▶ [Task brief]:
Every entry that follows should be written out again exactly.

Source records

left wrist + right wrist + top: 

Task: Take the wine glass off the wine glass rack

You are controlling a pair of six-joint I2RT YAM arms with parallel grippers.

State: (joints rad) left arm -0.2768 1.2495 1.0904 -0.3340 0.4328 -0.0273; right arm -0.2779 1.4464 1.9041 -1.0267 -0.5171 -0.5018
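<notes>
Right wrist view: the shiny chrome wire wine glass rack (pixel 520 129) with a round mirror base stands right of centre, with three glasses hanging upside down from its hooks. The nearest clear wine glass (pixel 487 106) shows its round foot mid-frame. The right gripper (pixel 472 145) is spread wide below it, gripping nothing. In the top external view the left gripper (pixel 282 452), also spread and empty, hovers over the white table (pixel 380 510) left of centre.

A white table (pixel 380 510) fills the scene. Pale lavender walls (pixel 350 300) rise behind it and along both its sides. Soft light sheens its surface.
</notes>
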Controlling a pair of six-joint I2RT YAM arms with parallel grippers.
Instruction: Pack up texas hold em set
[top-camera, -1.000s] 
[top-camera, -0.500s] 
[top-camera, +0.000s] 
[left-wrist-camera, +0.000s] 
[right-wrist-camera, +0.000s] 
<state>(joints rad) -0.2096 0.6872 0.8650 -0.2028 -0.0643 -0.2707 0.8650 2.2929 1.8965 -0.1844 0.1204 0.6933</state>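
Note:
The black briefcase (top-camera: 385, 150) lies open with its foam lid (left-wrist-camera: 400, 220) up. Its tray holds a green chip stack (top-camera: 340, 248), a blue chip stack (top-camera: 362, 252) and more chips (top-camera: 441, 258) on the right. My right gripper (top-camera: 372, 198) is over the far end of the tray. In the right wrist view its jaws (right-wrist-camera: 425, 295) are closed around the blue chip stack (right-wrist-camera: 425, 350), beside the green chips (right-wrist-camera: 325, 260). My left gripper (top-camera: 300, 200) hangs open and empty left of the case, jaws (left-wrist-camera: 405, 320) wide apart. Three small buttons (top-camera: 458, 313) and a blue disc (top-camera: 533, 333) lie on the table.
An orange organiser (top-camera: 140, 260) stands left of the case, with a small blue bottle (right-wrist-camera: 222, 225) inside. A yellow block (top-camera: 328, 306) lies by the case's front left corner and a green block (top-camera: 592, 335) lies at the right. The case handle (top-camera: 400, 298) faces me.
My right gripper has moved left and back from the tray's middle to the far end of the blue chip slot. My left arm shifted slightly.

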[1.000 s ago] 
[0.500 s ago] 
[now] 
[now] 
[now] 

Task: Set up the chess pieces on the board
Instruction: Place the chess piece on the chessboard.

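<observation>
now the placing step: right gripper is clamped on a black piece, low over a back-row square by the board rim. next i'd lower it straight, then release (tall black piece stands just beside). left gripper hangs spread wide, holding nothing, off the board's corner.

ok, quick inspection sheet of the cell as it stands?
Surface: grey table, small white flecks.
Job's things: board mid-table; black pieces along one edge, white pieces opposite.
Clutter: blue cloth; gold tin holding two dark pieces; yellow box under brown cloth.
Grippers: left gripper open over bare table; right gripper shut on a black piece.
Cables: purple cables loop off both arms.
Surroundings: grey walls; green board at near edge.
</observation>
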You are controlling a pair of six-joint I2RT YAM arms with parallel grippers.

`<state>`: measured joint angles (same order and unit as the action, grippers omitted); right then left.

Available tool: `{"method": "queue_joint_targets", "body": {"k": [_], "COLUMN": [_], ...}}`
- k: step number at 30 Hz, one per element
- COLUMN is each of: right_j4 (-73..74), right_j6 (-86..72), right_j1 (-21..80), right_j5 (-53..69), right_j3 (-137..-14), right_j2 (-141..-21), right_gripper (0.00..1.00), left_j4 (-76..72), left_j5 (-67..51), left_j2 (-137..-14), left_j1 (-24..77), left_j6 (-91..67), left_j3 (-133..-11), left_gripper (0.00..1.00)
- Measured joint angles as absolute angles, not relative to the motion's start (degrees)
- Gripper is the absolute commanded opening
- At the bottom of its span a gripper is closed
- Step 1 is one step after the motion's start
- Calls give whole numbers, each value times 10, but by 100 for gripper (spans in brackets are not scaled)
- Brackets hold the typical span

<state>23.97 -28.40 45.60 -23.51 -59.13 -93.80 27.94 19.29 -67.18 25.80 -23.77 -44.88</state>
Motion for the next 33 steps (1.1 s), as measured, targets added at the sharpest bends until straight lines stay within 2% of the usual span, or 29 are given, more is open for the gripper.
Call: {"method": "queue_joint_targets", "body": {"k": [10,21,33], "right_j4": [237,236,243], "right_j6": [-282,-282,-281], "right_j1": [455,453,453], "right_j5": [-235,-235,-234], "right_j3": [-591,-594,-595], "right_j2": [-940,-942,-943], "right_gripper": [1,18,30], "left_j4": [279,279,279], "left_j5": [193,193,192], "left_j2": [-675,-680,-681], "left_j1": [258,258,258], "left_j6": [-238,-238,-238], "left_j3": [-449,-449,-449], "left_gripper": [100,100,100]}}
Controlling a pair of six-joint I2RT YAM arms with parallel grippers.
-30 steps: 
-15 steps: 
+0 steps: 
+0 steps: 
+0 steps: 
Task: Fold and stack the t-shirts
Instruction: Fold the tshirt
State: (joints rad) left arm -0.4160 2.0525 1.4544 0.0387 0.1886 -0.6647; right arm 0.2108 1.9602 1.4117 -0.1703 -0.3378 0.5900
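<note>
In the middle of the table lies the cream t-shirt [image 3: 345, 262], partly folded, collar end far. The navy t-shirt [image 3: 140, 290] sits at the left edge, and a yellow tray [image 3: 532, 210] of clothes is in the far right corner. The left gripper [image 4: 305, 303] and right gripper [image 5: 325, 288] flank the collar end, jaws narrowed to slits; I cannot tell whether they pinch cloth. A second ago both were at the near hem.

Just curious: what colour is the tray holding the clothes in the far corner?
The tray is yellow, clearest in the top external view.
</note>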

▶ [Response area]:
left wrist + right wrist + top: 

Task: Take the wine glass off the wine glass rack

You are controlling a pair of six-joint I2RT YAM arms with parallel grippers.

State: (joints rad) left arm -0.2768 1.2495 1.0904 -0.3340 0.4328 -0.0273; right arm -0.2779 1.4464 1.9041 -1.0267 -0.5171 -0.5018
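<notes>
Right wrist view: the shiny chrome wire wine glass rack (pixel 520 129) with a round mirror base stands right of centre, with three glasses hanging upside down from its hooks. The nearest clear wine glass (pixel 487 106) shows its round foot mid-frame. The right gripper (pixel 472 145) is spread wide below it, gripping nothing. In the top external view the left gripper (pixel 282 452), also spread and empty, hovers over the white table (pixel 380 510) left of centre.

A white table (pixel 380 510) fills the scene. Pale lavender walls (pixel 350 300) rise behind it and along both its sides. Soft light sheens its surface.
</notes>
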Controlling a pair of six-joint I2RT YAM arms with parallel grippers.
Instruction: Pack up texas hold em set
[top-camera, -1.000s] 
[top-camera, -0.500s] 
[top-camera, +0.000s] 
[left-wrist-camera, +0.000s] 
[right-wrist-camera, +0.000s] 
<state>(joints rad) -0.2096 0.6872 0.8650 -0.2028 -0.0643 -0.2707 0.8650 2.2929 1.8965 -0.1844 0.1204 0.6933</state>
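Note:
The black briefcase (top-camera: 385, 150) lies open with its foam lid (left-wrist-camera: 400, 220) up. Its tray holds a green chip stack (top-camera: 340, 248), a blue chip stack (top-camera: 362, 252) and more chips (top-camera: 441, 258) on the right. My right gripper (top-camera: 372, 198) is over the far end of the tray. In the right wrist view its jaws (right-wrist-camera: 425, 295) are closed around the blue chip stack (right-wrist-camera: 425, 350), beside the green chips (right-wrist-camera: 325, 260). My left gripper (top-camera: 300, 200) hangs open and empty left of the case, jaws (left-wrist-camera: 405, 320) wide apart. Three small buttons (top-camera: 458, 313) and a blue disc (top-camera: 533, 333) lie on the table.
An orange organiser (top-camera: 140, 260) stands left of the case, with a small blue bottle (right-wrist-camera: 222, 225) inside. A yellow block (top-camera: 328, 306) lies by the case's front left corner and a green block (top-camera: 592, 335) lies at the right. The case handle (top-camera: 400, 298) faces me.
My right gripper has moved left and back from the tray's middle to the far end of the blue chip slot. My left arm shifted slightly.
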
[1.000 s ago] 
[0.500 s ago] 
[now] 
[now] 
[now] 

Task: Set up the chess pieces on the board
Instruction: Place the chess piece on the chessboard.

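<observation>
now the placing step: right gripper is clamped on a black piece, low over a back-row square by the board rim. next i'd lower it straight, then release (tall black piece stands just beside). left gripper hangs spread wide, holding nothing, off the board's corner.

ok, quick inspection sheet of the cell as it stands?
Surface: grey table, small white flecks.
Job's things: board mid-table; black pieces along one edge, white pieces opposite.
Clutter: blue cloth; gold tin holding two dark pieces; yellow box under brown cloth.
Grippers: left gripper open over bare table; right gripper shut on a black piece.
Cables: purple cables loop off both arms.
Surroundings: grey walls; green board at near edge.
</observation>
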You are controlling a pair of six-joint I2RT YAM arms with parallel grippers.

`<state>`: measured joint angles (same order and unit as the action, grippers omitted); right then left.

Available tool: `{"method": "queue_joint_targets", "body": {"k": [_], "COLUMN": [_], ...}}`
- k: step number at 30 Hz, one per element
- COLUMN is each of: right_j4 (-73..74), right_j6 (-86..72), right_j1 (-21..80), right_j5 (-53..69), right_j3 (-137..-14), right_j2 (-141..-21), right_gripper (0.00..1.00), left_j4 (-76..72), left_j5 (-67..51), left_j2 (-137..-14), left_j1 (-24..77), left_j6 (-91..67), left_j3 (-133..-11), left_gripper (0.00..1.00)
- Measured joint angles as absolute angles, not relative to the motion's start (degrees)
- Gripper is the absolute commanded opening
- At the bottom of its span a gripper is closed
- Step 1 is one step after the motion's start
- Calls give whole numbers, each value times 10, but by 100 for gripper (spans in brackets are not scaled)
- Brackets hold the typical span

<state>23.97 -28.40 45.60 -23.51 -59.13 -93.80 27.94 19.29 -67.18 25.80 -23.77 -44.88</state>
Motion for the next 33 steps (1.1 s), as measured, targets added at the sharpest bends until straight lines stay within 2% of the usual span, or 29 are given, more is open for the gripper.
Call: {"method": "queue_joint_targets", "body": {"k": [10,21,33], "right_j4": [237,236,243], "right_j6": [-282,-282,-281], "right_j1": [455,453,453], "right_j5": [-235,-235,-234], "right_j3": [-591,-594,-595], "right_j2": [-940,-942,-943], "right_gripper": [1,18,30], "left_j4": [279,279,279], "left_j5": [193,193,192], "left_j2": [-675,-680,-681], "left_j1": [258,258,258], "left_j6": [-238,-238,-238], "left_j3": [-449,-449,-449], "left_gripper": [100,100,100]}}
Controlling a pair of six-joint I2RT YAM arms with parallel grippers.
-30 steps: 
-15 steps: 
+0 steps: 
+0 steps: 
+0 steps: 
Task: Fold and stack the t-shirts
Instruction: Fold the tshirt
State: (joints rad) left arm -0.4160 2.0525 1.4544 0.0387 0.1886 -0.6647; right arm 0.2108 1.9602 1.4117 -0.1703 -0.3378 0.5900
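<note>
In the middle of the table lies the cream t-shirt [image 3: 345, 262], partly folded, collar end far. The navy t-shirt [image 3: 140, 290] sits at the left edge, and a yellow tray [image 3: 532, 210] of clothes is in the far right corner. The left gripper [image 4: 305, 303] and right gripper [image 5: 325, 288] flank the collar end, jaws narrowed to slits; I cannot tell whether they pinch cloth. A second ago both were at the near hem.

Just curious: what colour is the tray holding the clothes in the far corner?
The tray is yellow, clearest in the top external view.
</note>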

This completes the answer.